Here is the discussion from the people who implemented it ... very interesting as it shows the tradeoffs ..
Several posts from Linus T ... of course
In earlier days pre-POSIX etc I used to implement synchronization by using a native mode word (e.g. 16 or 32 bit word) and the Test And Set instruction lurking on every serious processor. This instruction guarantees to test the value of a word and set it in one atomic instruction. This provides the basis for a spinlock and from that a hierarchy of synchronization functions could be built. The simplest is of course just a spinlock which performs a busy wait, not an option for more than transitory sync'ing, then a spinlock which drops the process time slice at each iteration for a lower system impact. Notional concepts like Semaphores, Mutexes, Monitors etc can be built by getting into the kernel scheduling code.
As I recall the prime usage was to implement message queues to permit multiple clients to access a database server. Another was a very early real time car race result and timing system on a quite primitive 16 bit machine and OS.
These days I use Pthreads and Semaphores and Windows Events/Mutexes (mutices?) etc and don't give a thought as to how they work, although I must admit that having been down in the engine room does give one and intuitive feel for better and more efficient multiprocessing.
In windows world.
The mutex before the windows vista mas implemented with a Compare Exchange to change the state of the mutex from Empty to BeingUsed, the other threads that entered the wait on the mutex the CAS will obvious fail and it must be added to the mutex queue for furder notification. Those operations (add/remove/check) of the queue would be protected by an common lock in windows kernel.
After Windows XP, the mutex started to use a spin lock for performance reasons being a self-suficiant object.

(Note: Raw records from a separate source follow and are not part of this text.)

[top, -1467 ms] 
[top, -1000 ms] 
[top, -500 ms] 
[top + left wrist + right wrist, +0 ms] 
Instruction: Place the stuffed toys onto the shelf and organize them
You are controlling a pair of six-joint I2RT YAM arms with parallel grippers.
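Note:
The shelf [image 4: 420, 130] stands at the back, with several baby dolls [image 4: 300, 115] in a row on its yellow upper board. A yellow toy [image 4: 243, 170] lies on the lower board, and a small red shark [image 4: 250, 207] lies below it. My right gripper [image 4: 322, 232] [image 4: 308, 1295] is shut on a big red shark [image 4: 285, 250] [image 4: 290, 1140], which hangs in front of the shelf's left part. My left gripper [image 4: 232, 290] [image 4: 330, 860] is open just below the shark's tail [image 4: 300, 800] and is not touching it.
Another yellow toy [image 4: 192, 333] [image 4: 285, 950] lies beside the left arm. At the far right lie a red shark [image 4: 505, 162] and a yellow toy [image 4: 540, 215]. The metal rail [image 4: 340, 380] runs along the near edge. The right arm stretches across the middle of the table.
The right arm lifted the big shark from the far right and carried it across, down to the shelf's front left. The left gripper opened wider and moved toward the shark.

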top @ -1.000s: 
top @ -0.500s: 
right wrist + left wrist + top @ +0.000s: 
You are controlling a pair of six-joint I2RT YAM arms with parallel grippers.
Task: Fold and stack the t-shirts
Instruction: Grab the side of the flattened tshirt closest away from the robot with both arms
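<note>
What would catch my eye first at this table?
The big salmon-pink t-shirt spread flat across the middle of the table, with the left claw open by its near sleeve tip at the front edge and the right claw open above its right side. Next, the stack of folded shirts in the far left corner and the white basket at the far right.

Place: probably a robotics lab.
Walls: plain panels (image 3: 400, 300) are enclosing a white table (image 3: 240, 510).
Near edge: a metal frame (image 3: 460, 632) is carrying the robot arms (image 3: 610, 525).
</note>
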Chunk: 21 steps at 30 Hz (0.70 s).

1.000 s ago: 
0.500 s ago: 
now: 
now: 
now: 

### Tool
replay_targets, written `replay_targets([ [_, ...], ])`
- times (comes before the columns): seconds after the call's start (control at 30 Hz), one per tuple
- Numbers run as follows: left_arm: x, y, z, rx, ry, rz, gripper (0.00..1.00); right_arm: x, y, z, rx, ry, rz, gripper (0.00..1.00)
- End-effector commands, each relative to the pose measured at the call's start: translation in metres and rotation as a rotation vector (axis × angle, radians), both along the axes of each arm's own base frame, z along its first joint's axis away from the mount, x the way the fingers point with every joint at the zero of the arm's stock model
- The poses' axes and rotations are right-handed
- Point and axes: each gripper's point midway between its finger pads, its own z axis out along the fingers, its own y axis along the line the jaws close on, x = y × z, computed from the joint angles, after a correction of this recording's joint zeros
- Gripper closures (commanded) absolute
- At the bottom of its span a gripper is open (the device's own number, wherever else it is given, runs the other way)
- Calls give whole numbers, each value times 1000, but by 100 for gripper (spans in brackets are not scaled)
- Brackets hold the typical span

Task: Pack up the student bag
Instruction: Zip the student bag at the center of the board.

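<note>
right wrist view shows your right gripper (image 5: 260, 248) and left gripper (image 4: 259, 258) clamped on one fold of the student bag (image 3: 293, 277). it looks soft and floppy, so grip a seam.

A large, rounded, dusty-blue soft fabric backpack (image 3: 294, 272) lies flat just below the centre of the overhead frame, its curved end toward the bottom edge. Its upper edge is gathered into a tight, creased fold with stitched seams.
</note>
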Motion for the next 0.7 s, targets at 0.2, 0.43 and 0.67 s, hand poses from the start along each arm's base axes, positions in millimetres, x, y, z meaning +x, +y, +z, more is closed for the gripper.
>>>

In unix world i didn't get much furder but probably is very similar to the windows 7.
Finally for kernels that work on a single processor the best way is to disable the interrupts when entering the critical section and re-enabling then when exiting.
I am writing a code for linux kernel module and experiencing a strange behavior in it.
Here is my code:
int data = 0;
void threadfn1()
{
int j;
for( j = 0; j < 10; j++ )
printk(KERN_INFO "I AM THREAD 1 %d\n",j);
data++;
}
void threadfn2()
{
int j;
for( j = 0; j < 10; j++ )
printk(KERN_INFO "I AM THREAD 2 %d\n",j);
data++;
}
static int __init abc_init(void)
{
struct task_struct *t1 = kthread_run(threadfn1, NULL, "thread1");
struct task_struct *t2 = kthread_run(threadfn2, NULL, "thread2");
while( 1 )
{
printk("debug\n"); // runs ok
if( data >= 2 )
{
kthread_stop(t1);
kthread_stop(t2);
break;
}
}
printk(KERN_INFO "HELLO WORLD\n");
}
Basically I was trying to wait for threads to finish and then print something after that.
The above code does achieve that target but WITH "printk("debug\n");" not commented. As soon as I comment out printk("debug\n"); to run the code without debugging and load the module through insmod command, the module hangs on and it seems like it gets lost in recursion. I dont why printk effects my code in such a big way?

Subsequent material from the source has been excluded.